(Extracted data entries)
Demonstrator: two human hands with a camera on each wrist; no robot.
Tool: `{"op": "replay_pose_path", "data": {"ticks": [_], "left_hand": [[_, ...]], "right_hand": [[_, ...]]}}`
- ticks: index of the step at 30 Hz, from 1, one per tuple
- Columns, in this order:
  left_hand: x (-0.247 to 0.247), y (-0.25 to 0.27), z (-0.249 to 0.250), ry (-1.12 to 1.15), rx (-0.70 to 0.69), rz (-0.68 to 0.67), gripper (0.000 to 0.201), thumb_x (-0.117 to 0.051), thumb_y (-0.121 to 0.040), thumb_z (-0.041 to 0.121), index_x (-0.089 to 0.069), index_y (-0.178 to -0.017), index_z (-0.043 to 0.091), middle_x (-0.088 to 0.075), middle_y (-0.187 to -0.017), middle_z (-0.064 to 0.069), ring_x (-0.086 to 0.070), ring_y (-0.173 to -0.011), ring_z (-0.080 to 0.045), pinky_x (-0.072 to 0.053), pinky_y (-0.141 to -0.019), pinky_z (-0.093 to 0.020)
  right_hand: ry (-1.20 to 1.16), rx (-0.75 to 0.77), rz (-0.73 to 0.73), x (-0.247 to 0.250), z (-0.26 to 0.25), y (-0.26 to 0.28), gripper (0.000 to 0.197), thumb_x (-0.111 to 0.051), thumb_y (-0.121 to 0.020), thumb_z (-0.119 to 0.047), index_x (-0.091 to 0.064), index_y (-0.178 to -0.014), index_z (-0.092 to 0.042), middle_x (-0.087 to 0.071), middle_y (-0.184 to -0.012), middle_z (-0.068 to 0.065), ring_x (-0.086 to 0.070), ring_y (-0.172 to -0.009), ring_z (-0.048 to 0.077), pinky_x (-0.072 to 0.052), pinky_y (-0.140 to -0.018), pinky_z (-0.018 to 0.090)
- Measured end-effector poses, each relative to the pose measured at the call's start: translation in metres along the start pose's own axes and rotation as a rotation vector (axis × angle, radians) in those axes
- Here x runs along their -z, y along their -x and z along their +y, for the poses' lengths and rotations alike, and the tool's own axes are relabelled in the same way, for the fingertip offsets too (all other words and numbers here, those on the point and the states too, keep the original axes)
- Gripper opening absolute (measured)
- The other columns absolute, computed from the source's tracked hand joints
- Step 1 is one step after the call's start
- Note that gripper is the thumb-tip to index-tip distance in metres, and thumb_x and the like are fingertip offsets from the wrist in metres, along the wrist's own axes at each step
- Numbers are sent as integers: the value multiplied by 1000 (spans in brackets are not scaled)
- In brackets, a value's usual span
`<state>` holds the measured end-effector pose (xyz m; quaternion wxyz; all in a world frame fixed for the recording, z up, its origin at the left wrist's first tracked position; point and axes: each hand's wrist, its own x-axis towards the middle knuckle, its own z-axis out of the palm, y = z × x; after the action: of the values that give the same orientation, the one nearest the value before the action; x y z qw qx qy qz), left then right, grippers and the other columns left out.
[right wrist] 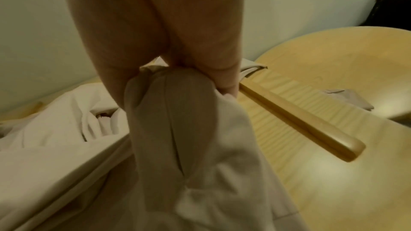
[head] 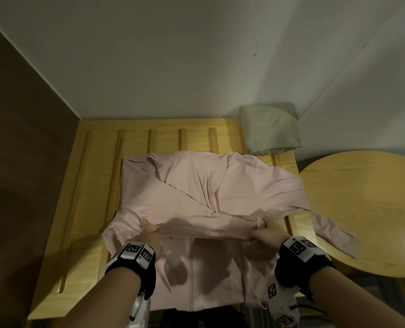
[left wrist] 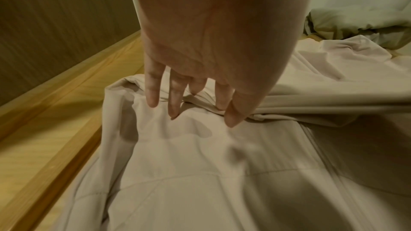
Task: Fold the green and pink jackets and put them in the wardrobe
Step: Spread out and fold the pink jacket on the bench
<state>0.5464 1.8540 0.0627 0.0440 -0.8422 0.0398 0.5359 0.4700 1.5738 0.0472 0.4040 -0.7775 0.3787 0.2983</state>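
The pink jacket (head: 196, 190) lies spread over a slatted wooden bench (head: 90, 185), its lower part hanging off the near edge. My left hand (head: 149, 229) pinches a fold of it on the left side; in the left wrist view thumb and forefinger nip the pink jacket (left wrist: 189, 164) while the other fingers (left wrist: 152, 94) point down straight. My right hand (head: 265, 229) grips a bunch of the cloth on the right, and the fist is curled round the pink jacket (right wrist: 169, 111). The fabric is raised into a ridge between both hands. The green jacket (head: 270, 129) sits folded at the bench's back right corner.
A round wooden table (head: 367, 209) stands right of the bench, and one pink sleeve (head: 334, 235) trails onto it. A brown panel (head: 19, 162) runs along the left. A white wall rises behind the bench.
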Motion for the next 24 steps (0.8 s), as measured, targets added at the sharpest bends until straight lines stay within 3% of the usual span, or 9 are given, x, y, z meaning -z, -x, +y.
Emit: {"op": "replay_pose_path", "data": {"ticks": [3, 6, 8, 12, 14, 16, 19, 23, 24], "left_hand": [[-3, -2, -1, 9, -5, 24, 61, -39, -97, 21, -10, -149, 34, 23, -155, -7, -31, -139, -27, -28, -113, -38], [-2, -1, -1, 27, 7, 25, 64, -39, -97, 21, -5, -150, 33, 17, -157, -7, -29, -139, -27, -26, -114, -36], [-1, 0, 0, 30, 13, 10, 64, -39, -97, 23, -4, -150, 33, 16, -157, -8, -26, -141, -29, -24, -115, -38], [2, 2, 3, 28, 39, -20, 64, -37, -98, 24, 0, -150, 31, 13, -158, -8, -21, -142, -30, -21, -116, -39], [3, 4, 5, 15, 35, -7, 63, -36, -99, 23, 0, -150, 29, 15, -157, -6, -23, -142, -27, -20, -114, -35], [4, 5, 6, 9, 22, -9, 62, -36, -100, 23, -2, -150, 28, 19, -157, -6, -23, -142, -25, -21, -114, -33], [4, 4, 4, -5, 7, -12, 61, -37, -99, 20, -5, -150, 31, 26, -154, -6, -20, -143, -27, -21, -114, -34], [0, 4, 2, -13, -4, 2, 60, -37, -99, 20, -7, -149, 33, 27, -154, -6, -24, -142, -25, -23, -113, -35], [0, 4, 1, -13, -4, 2, 60, -37, -99, 21, -7, -149, 33, 27, -154, -7, -25, -142, -24, -23, -112, -36]], "right_hand": [[56, -1, -18, 7, 7, -1, 22, -60, -81, -8, -45, -97, -9, -47, -100, 10, -48, -85, 22, -37, -70, 26], [36, -44, 86, 22, 16, -2, 21, -54, -87, -11, -54, -108, -8, -51, -95, 10, -50, -81, 20, -39, -69, 25], [85, -92, 126, 33, 24, -1, 21, -52, -89, -11, -59, -106, -3, -56, -95, 11, -52, -87, 26, -42, -75, 29], [68, -236, 49, 45, 42, 2, 15, -49, -89, -9, -61, -97, -3, -59, -85, 13, -58, -85, 32, -55, -75, 41], [130, -250, 28, 43, 47, 2, 20, -48, -90, -10, -62, -99, 1, -60, -88, 16, -60, -92, 35, -52, -74, 38], [157, -271, 59, 38, 46, 5, 28, -45, -93, -13, -59, -111, 3, -60, -103, 22, -58, -106, 37, -47, -80, 36], [143, -293, 118, 35, 43, 5, 40, -49, -95, -12, -38, -131, 2, -54, -129, 19, -54, -119, 30, -47, -95, 33], [100, -297, 97, 31, 43, 0, 35, -43, -97, -16, -44, -125, 5, -57, -119, 24, -60, -104, 38, -56, -78, 43], [6, -320, 142, 30, 46, -2, 36, -39, -98, -19, -47, -121, 6, -58, -113, 26, -61, -100, 41, -55, -79, 47]]}}
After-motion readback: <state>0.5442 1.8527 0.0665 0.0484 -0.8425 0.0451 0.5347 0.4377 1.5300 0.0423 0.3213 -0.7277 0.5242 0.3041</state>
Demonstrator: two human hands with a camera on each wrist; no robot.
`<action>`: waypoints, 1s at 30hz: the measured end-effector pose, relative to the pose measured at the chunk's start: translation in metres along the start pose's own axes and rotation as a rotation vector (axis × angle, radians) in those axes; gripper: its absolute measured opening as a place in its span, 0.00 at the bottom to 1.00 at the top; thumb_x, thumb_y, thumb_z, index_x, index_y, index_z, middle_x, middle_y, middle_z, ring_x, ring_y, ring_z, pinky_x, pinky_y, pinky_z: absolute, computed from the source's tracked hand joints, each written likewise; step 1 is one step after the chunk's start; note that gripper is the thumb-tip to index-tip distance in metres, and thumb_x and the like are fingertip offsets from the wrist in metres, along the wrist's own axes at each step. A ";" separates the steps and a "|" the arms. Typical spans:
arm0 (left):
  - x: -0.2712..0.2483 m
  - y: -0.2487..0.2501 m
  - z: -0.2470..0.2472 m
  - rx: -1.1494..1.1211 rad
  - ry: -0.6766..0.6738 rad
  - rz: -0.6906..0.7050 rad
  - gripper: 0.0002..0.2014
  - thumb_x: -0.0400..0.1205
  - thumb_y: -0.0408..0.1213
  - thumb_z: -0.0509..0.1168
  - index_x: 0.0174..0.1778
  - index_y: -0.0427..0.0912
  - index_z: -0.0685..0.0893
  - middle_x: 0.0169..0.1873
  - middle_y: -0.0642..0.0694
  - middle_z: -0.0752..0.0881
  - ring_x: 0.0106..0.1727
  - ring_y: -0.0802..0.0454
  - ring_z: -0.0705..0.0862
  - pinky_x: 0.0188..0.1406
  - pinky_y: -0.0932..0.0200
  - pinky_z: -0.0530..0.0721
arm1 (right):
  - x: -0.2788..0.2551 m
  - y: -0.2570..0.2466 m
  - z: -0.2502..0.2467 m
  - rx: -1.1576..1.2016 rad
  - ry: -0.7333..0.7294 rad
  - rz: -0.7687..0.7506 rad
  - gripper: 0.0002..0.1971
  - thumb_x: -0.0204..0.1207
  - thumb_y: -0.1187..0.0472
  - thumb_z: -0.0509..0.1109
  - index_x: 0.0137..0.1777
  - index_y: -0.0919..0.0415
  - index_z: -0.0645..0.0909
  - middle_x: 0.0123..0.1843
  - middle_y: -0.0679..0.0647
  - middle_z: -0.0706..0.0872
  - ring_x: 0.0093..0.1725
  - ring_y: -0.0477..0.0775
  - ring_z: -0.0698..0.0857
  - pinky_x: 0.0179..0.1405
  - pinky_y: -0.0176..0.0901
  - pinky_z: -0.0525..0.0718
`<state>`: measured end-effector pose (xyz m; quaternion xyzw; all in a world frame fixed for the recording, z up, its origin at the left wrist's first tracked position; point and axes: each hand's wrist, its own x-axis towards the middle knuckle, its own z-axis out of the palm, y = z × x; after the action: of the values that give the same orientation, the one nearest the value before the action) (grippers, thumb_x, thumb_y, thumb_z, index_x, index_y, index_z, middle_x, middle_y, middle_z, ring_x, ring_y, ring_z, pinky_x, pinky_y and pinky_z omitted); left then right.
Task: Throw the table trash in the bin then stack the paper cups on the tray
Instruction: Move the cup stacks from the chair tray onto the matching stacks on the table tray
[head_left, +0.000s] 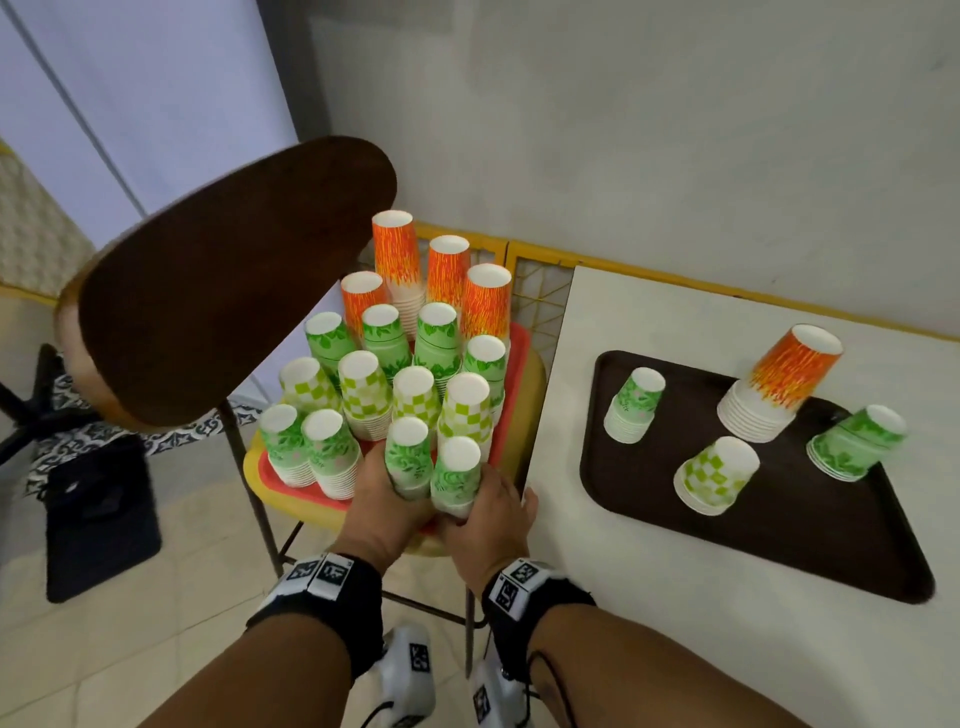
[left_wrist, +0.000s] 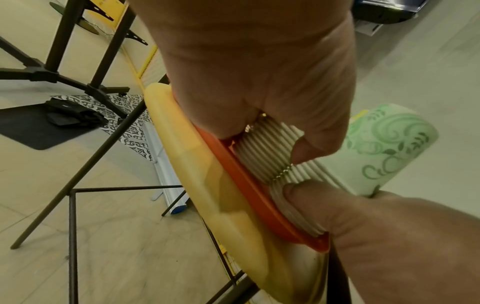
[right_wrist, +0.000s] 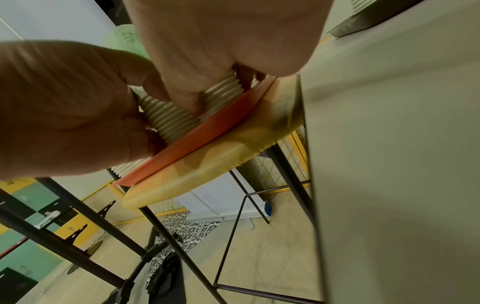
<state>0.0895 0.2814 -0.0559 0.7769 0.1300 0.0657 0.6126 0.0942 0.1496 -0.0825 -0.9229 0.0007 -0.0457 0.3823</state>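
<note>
Both hands (head_left: 447, 512) grip green cup stacks (head_left: 434, 467); wrist views reveal ribbed rims (left_wrist: 270, 148).

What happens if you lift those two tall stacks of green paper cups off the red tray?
The two tall stacks of upside-down green leafy paper cups are probably light, being thin paper. Standing tall and narrow, they may lean or tip. The left hand and right hand grip the ribbed rims low down, so top cups could wobble.
</note>
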 end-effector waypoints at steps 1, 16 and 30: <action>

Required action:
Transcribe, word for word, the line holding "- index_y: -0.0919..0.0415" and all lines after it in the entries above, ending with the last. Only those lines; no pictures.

Exercise output:
  - index_y: -0.0919..0.0415
  - index_z: -0.0645..0.0909
  - middle_x: 0.0123..0.1843
  - middle_y: -0.0679..0.0647
  - middle_z: -0.0706..0.0872
  - ring_x: 0.0093..0.1725
  - ring_y: -0.0477..0.0775
  - ring_z: -0.0698..0.0857
  - pinky_x: 0.0179..0.1405
  - pinky_y: -0.0176..0.0901
  - pinky_z: -0.0525..0.0718
`<state>`: measured end-effector pose (xyz m; quaternion xyzw; all in a world frame fixed for the recording, z up, its origin at the left wrist's first tracked position; point and axes: each hand's wrist, its own x-axis towards the middle knuckle, its own z-axis out of the palm, y = z × x; after the action: of the values that give the same orientation, the one nearest the value before the action) (grippers, thumb_x, thumb_y, thumb_z, index_x, index_y, index_z, middle_x, middle_y, middle_z, ring_x, ring_y, ring_z, pinky_x, pinky_y and pinky_z omitted); left then right.
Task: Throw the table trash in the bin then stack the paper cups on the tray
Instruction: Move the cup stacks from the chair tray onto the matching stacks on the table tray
[head_left, +0.000s] 
[left_wrist, +0.000s] 
[right_wrist, +0.000s] 
<state>0.0895 0.2814 -0.0559 0.7769 0.1300 0.0657 0.6126 0.0942 0.1496 -0.0825 -0.9229 0.0007 -0.0457 0.3823</state>
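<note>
Both hands (head_left: 447, 512) grip green cup stacks (head_left: 434, 467); wrist views reveal ribbed rims (left_wrist: 270, 148).

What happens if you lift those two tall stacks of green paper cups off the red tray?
The two tall stacks of upside-down green leafy paper cups are probably light, being thin paper. Standing tall and narrow, they may lean or tip. The left hand and right hand grip the ribbed rims low down, so top cups could wobble.
</note>
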 end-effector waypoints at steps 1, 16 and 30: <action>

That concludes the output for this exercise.